Nos encontramos, ante todo, frente a una obra tan clásica en sus fundamentos como excepcional en su desarrollo. Orbitando en los años posteriores a la guerra ruso-japonesa, los protagonistas de esta epopeya son gente de acción curtida por la batalla y el clima, seres proteicos cercanos a lo superpoderoso que se sobreponen a azares casi imposibles a fuerza de pericia y voluntad. El manga de Satoru Noda es, además, un compendio antropológico que detalla de manera enciclopédica la vida de los ainu, pobladores aborígenes de las islas del norte de Japón, y despliega un conocimiento apabullante en el que se describe de manera amena y entretenida las costumbres, gastronomía, religión y vestimenta de estos hombres y mujeres acostumbrados a sobrevivir en condiciones infernales. Cualquier excusa es buena para ilustrarnos con una receta típica de carne triturada, sesos frescos o criadillas de cuadrúpedo. Cualquier página es adecuada para describir el proceso de curtido de pieles de un salmón para así fabricar calzado, o la carpintería necesaria para construir una trampa para martas cibelinas, osos o nutrias. No hay reto que Noda no sea capaz de integrar en su historia de una manera natural y orgánica, quizá el mayor logro de este seinen prodigioso.

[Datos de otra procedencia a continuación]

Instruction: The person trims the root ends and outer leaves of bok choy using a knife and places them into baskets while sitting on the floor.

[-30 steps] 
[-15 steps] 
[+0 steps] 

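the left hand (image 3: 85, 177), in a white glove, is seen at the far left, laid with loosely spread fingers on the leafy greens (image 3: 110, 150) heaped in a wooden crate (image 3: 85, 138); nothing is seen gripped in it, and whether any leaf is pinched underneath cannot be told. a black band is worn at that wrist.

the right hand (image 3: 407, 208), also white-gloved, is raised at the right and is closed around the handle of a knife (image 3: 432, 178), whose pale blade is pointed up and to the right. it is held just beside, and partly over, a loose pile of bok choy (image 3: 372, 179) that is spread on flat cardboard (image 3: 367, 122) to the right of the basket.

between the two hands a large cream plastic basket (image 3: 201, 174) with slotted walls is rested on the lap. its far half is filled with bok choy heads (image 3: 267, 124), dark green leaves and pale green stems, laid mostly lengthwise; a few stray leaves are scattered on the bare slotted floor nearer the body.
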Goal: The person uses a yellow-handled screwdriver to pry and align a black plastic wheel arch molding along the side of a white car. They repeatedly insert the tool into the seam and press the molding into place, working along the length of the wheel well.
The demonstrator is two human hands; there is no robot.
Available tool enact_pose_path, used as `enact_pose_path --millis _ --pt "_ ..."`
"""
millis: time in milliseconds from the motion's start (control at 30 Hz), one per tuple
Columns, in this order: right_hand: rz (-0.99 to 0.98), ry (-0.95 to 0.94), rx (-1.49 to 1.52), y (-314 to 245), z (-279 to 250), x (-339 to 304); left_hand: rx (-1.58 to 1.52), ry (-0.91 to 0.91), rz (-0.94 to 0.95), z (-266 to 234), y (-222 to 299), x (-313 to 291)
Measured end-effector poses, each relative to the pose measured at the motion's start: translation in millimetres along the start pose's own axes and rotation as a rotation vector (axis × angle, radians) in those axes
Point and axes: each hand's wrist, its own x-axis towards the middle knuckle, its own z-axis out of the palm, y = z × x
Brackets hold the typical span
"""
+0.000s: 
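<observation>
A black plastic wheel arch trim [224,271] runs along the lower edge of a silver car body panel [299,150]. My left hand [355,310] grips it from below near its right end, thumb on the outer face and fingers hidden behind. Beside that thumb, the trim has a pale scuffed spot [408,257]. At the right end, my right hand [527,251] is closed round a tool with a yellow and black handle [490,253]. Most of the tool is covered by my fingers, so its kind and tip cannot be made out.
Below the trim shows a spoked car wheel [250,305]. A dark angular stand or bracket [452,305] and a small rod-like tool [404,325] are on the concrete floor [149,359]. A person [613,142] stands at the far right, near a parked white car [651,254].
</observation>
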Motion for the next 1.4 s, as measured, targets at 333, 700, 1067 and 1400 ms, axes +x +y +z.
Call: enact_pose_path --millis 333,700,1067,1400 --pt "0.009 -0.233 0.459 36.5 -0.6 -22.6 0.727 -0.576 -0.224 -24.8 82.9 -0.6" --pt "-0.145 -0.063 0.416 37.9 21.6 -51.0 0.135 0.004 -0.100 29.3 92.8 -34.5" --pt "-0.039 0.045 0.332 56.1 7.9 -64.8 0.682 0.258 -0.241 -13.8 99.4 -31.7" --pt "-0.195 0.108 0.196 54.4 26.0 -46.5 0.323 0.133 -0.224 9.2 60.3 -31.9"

Y es que Golden Kamuy es una amalgama alquímica de cientos de elementos que funcionan como uno solo, con un dibujo heredero de esos números de Tintín que retrataban con realismo fotográfico un paisaje sobre el que superponer a personajes y rostros más cercanos a la caricatura. Todos los actores de esta peculiar oda a la aventura exudan carisma, son reconocibles e icónicos, puros semidioses con forma humana cuya arrogancia, muchas veces, les conduce hacia una conducta demencial. La historia es un despliegue casi sin fin de locura, de violencia extrema, de hombres y mujeres descastados, desquiciados, magnéticos, cuya conducta roza la aberración más extrema camuflada bajo una pintoresca búsqueda de un tesoro escondido. Y todo ello aderezado con ese regusto pedagógico que lucha a muerte contra el gore más excesivo, la incorrección sin complejos, el ridículo más portentoso y las prácticas sexuales más arriesgadas jamás vistas en un tebeo. Un batiburrillo que funciona sin el menor síntoma de impostura o pastiche. Y funciona tan bien que, dadas las circunstancias y los ingredientes, casi parece imposible. Casi parece perfecta. Sí. He dicho bien. Perfecta. Perfecta como la droga que te engancha, te atenaza y te obliga a comprar cada tomo, olvidando que a lo mejor, otra vez, te has condenado a seguir consumiendo una colección cuya duración en el tiempo equivale a una condena penal. Perfecta como una divinidad en teoría inexistente que te conmueve con la calidez placentera de las cosas bien hechas. Perfecta como las obras mayores que te abruman con la aparente sencillez de sus complejos mecanismos internos. Perfecta como esos cómics que surgen en tu vida para convertirse, página a página, en una de tus series favoritas de siempre.
Desconozco si dicha perfección, entendiéndola como el engranaje silencioso de una máquina de movimiento perpetuo que produce sin descanso tebeos de calidad sobrehumana, existe en nuestra triste realidad cotidiana. Lo que sí tengo muy claro es que, de existir, Golden Kamuy la roza gentilmente con la yema de sus dedos.